What did CN Energy (CNEY) acquire in this Form 6-K filing?

CN Energy acquired all issued and outstanding shares of Blessing Logistics Ltd. through its wholly owned subsidiary CNEY Canada Inc. The deal makes Blessing Logistics a wholly owned subsidiary and expands CN Energy’s footprint into the Canadian logistics sector.

How much did CN Energy (CNEY) pay for Blessing Logistics and in what form?

CN Energy agreed to pay aggregate consideration of US$2,000,000 for Blessing Logistics. The price is payable solely in Class A ordinary shares of the company, issued at US$0.70 per share, with potential adjustment based on asset fair value at closing.

When did CN Energy’s acquisition of Blessing Logistics close?
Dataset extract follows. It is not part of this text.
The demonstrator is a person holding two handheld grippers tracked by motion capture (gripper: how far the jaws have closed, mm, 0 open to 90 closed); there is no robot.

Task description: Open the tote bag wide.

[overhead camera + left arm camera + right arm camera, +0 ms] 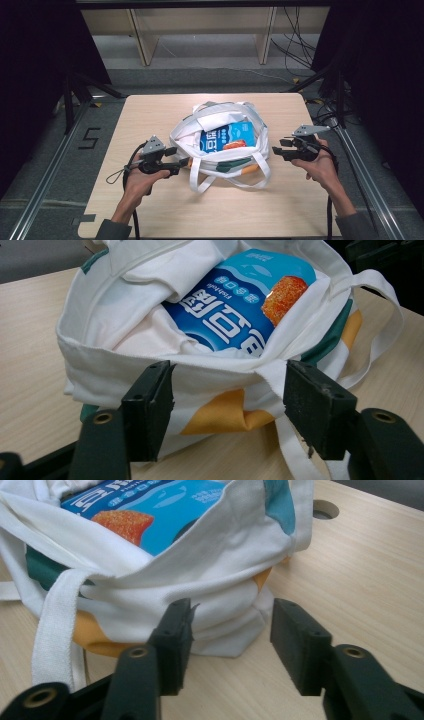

The acquisition of Blessing Logistics by CN Energy’s subsidiary CNEY Canada Inc. closed on March 31, 2026. From that date, Blessing Logistics became a wholly owned subsidiary within CN Energy’s corporate structure, subject to the terms of the amended and restated share purchase agreement.

How were CN Energy (CNEY) shares issued in this transaction treated under securities laws?

The Class A ordinary shares issued as consideration were offered in reliance on Regulation S under the Securities Act of 1933. These shares carry customary transfer restrictions, including a six-month lock-up, limiting their resale immediately after the transaction closes.

Does this CN Energy (CNEY) transaction relate to its existing Form F-3 registration?

Yes. This Form 6-K, describing the Blessing Logistics acquisition, is incorporated by reference into CN Energy’s Registration Statement on Form F-3. It also becomes part of the outstanding prospectus, unless later superseded by subsequent company filings under securities laws.

What protections are included in CN Energy’s amended share purchase agreement?

The amended and restated share purchase agreement includes customary representations, warranties, covenants and indemnification provisions. These clauses allocate risk between CN Energy and the sellers of Blessing Logistics and help govern post-closing responsibilities related to the acquired business.